3.2. Phenotype Exploration and Identification

Patients in the deviation dataset were divided into five clusters, where the optimal number of clusters was determined by dendrogram, scree plot, distortion score and Calinski–Harabasz score together. Details are illustrated in Supplementary Materials, Figure S1. The stability and robustness of the clustering method were validated. As illustrated in Table S3, stability validation showed that there was no significant difference between all the patients and subgroups for each cluster. This indicated that the result of the clustering was reproducible even when conducted on subgroups. Furthermore, the clustering results of agglomerative hierarchical clustering and K-means did not show a significant difference, indicating the determined optimal number of clusters and the distribution of patients in each cluster group were robust. Patients in cluster 1 (n = 160) were highlighted by echocardiographic imaging results. Details are illustrated in Table S4 and visualized by violin plots in Figure 2a; the patients in cluster 1 had higher left ventricular ejection fraction (LVEF; 57.6 ± 16.1%, p < 0.001 vs. other clusters), and lower left ventricular end-diastolic volume (93.3 ± 40.7 mL, p < 0.001 vs. other clusters), left ventricular end-diastolic diameter (43.8 ± 8.2 mm, p < 0.001 vs. clusters 2, 4, 5; p = 0.001 vs. cluster 3), and left ventricular end-systolic diameter (30.5 ± 9.1 mm, p < 0.001 vs. other clusters).

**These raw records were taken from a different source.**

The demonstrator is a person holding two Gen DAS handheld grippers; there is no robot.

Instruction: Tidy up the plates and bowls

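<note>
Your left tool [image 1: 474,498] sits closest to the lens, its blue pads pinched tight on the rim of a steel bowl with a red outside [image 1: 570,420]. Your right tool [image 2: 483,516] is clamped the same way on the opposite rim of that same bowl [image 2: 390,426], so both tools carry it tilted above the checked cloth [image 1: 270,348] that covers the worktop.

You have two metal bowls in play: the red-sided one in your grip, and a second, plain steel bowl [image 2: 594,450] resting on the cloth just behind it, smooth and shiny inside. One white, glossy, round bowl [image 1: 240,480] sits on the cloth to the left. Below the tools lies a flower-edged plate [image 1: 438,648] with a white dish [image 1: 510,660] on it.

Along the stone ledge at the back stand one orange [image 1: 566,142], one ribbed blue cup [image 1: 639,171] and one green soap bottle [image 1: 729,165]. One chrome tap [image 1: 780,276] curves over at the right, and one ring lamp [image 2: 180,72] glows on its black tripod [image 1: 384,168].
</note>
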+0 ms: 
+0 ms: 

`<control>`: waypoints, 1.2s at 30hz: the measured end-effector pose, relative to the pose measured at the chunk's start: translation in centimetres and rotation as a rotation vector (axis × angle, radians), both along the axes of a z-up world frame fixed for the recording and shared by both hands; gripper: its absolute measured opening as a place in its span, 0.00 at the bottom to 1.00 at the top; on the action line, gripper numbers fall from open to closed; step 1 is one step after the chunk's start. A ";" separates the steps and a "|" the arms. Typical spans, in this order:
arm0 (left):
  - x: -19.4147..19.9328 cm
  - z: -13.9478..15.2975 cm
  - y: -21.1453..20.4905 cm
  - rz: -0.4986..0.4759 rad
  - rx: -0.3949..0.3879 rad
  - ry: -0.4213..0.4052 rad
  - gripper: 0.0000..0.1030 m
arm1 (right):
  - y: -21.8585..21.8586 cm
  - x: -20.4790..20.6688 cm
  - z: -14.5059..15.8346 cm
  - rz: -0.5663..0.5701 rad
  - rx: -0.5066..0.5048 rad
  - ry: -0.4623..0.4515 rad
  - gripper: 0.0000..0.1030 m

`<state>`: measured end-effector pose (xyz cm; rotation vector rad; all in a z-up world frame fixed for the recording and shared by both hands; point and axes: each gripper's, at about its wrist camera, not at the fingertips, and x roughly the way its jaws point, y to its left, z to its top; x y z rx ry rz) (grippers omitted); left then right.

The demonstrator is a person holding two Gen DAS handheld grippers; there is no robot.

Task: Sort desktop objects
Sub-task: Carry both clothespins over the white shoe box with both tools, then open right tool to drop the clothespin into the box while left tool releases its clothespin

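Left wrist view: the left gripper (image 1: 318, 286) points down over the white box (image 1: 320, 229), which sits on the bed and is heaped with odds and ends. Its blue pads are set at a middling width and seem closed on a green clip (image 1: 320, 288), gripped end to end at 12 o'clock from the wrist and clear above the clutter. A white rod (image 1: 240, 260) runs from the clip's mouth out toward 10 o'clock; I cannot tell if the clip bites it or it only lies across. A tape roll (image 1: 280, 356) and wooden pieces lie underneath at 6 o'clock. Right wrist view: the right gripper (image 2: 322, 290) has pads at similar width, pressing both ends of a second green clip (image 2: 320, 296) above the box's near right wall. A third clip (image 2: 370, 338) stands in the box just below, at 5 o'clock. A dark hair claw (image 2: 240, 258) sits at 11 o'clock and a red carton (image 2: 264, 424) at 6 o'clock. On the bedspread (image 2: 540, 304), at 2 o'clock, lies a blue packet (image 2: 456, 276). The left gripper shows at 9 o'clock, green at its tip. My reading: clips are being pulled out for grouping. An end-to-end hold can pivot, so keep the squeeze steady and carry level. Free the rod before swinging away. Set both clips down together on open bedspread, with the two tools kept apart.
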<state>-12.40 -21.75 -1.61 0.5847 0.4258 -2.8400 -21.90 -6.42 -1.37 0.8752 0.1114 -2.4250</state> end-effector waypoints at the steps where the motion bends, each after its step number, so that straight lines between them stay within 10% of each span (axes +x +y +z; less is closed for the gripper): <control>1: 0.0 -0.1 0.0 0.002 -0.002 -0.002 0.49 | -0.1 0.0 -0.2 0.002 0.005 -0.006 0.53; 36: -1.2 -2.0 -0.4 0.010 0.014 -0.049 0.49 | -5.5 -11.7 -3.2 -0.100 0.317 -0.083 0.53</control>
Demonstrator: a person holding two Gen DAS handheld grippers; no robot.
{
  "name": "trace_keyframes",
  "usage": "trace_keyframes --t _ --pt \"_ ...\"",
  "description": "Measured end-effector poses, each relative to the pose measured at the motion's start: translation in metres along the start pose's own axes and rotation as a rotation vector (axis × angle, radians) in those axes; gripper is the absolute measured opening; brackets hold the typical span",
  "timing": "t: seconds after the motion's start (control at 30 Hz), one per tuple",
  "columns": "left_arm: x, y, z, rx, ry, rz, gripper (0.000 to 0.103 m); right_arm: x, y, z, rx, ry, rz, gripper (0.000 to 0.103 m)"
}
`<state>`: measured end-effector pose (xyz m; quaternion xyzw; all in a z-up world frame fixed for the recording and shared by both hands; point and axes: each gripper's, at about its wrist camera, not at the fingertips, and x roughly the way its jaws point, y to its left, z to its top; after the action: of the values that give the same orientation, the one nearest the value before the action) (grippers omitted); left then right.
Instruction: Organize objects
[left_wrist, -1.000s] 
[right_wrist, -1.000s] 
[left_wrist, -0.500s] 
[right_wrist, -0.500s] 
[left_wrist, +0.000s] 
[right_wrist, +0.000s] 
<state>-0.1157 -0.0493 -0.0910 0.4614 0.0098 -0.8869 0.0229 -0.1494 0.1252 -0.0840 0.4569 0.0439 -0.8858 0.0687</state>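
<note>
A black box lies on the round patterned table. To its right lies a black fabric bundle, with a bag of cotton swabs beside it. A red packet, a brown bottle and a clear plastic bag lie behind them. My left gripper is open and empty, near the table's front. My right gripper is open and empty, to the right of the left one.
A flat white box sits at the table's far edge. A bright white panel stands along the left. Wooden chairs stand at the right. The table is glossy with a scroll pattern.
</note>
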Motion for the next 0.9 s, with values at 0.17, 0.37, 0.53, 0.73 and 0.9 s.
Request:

Typically, patients were more likely to be female (68.8%) than in other clusters (p < 0.001 vs. clusters 2, 4, 5; p = 0.001 vs. cluster 4).
Figure 2

Characteristics of patients clusters 1 (a), 2 (b), 3 (c), 4 (d), and 5 (e), respectively. The bottom violin plot in (a) showed the characteristics adjusted by gender. “***” in (a) indicates p < 0.001; “**” in (b) indicates p < 0.01.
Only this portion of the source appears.